EPA releases RFS volumes

EPA returns to Congressional intent of increasing renewable fuel production and use over time.

The Environmental Protection Agency released a new proposed rule for the Renewable Fuel Standard’s (RFS) Renewable Volume Obligation (RVO) numbers for 2014 through 2016, which the agency said the volumes are below the volumes originally set by Congress, but would increase renewable fuel use in the U.S. above historical levels and provide for steady growth over time.

EPA is proposing to set the renewable fuel standards for 2014 at the levels that were actually produced and used as transportation fuel, heating oil or jet fuel in the contiguous U.S. and Hawaii. For 2015 and 2016, EPA is proposing “ambitious increases in both advanced biofuel and total renewable fuel in comparison to 2014 levels.” This proposed rulemaking also provides an evaluation of the expected volumes of cellulosic biofuel for 2015 and 2016, and proposes annual increases in the required volume of biomass-based diesel for 2015, 2016, and 2017.

These proposed volumes would allow volumes of conventional (non-advanced) renewable fuel of up to 13.25, 13.40, and 14.00 billion gallons to be used to satisfy the total renewable fuel requirements for years 2014, 2015, and 2016, respectively.

Janet McCabe, EPA acting assistant administrator for the Office of Air and Radiation, said the rule aims to balance the two dynamics of Congress’ clear intent to increase renewable fuels use over time and the real world circumstances that have slowed the adoption. She said the final levels drive growth at an “ambitious, yet responsible rate.”

The proposal uses a combination of two authorities to reduce volumes of both advanced biofuel and total renewable fuel to address two important constraints. The first is limitations in the volume of ethanol that can be consumed given practical constraints on the supply of higher ethanol blends to the vehicles that can use them. The second is on limitations in the ability of the industry to produce sufficient volumes of qualifying renewable fuel, particularly non-ethanol fuels, EPA said.

Most of the growth in target levels for 2015 and beyond comes from advanced biofuels. McCabe outlined that for 2016 for example, the cellulosic level calls for six times the 2014 actual volume levels. Biodiesel also calls for significant increases, reaching 1.9 million gallons by 2017, 27% higher than 2014 levels.

The American Soybean Assn. said while the volume levels for biodiesel do provide some improvement, it still does not “fully recognize or capitalize on the capacity and further growth potential of U.S. biodiesel.”

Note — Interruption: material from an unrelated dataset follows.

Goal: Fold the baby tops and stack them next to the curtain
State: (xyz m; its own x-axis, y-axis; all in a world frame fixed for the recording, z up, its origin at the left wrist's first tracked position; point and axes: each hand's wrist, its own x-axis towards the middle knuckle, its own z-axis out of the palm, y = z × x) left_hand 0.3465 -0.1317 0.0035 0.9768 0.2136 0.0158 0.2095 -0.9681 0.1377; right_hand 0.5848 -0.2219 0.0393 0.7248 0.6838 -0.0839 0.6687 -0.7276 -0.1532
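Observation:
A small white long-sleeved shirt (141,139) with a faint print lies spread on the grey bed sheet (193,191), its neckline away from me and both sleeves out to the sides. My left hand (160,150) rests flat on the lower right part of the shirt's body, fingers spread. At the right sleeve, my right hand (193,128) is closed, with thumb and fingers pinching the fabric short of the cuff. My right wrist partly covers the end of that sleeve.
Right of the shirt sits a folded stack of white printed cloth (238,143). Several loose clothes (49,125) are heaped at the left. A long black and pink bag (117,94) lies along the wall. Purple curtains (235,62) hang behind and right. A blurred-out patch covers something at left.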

Once the proposal is published in the Federal Register, it will be open for public comment until July 27, 2015.

Tom Buis, chief executive officer of Growth Energy, said the proposals are better than EPA’s initial proposed rule for 2014, but they still need significant improvement. Since the rule is still a proposed rule, Buis said Growth Energy will continue to analyze and review the proposals for 2014, 2015 and 2016.

Secretary of Agriculture Tom Vilsack also announced May 29 that UDSA would provide $100 million in a Biofuels Infrastructure Partnership. Specifically, USDA will administer competitive grants to match funding for state-led efforts to test and evaluate innovative and comprehensive approaches to market higher blends of renewable fuel, such as E15 and E85. States that are able to provide greater than a one-to-one ratio in funding will receive higher consideration.

McCabe noted that infrastructure funding such as USDA’s money for improving access to flex fuel pumps is an important aspect of helping grow volumes of renewable fuels.

Volumes used to determine the proposed RFS percentage standards*

 

2014

2015

2016

2017

 

-Million gal.-

Cellulosic biofuel

33

106

206

N/A

Biomass-based diesel

1,630

1,700

1,800

1,900

Advanced biofuel

2,680

2,900

3,400

N/A

Total renewable fuels

15,930

16,300

17,400

N/A

*All volumes are ethanol equivalent, except for biomass-based diesel, which is actual.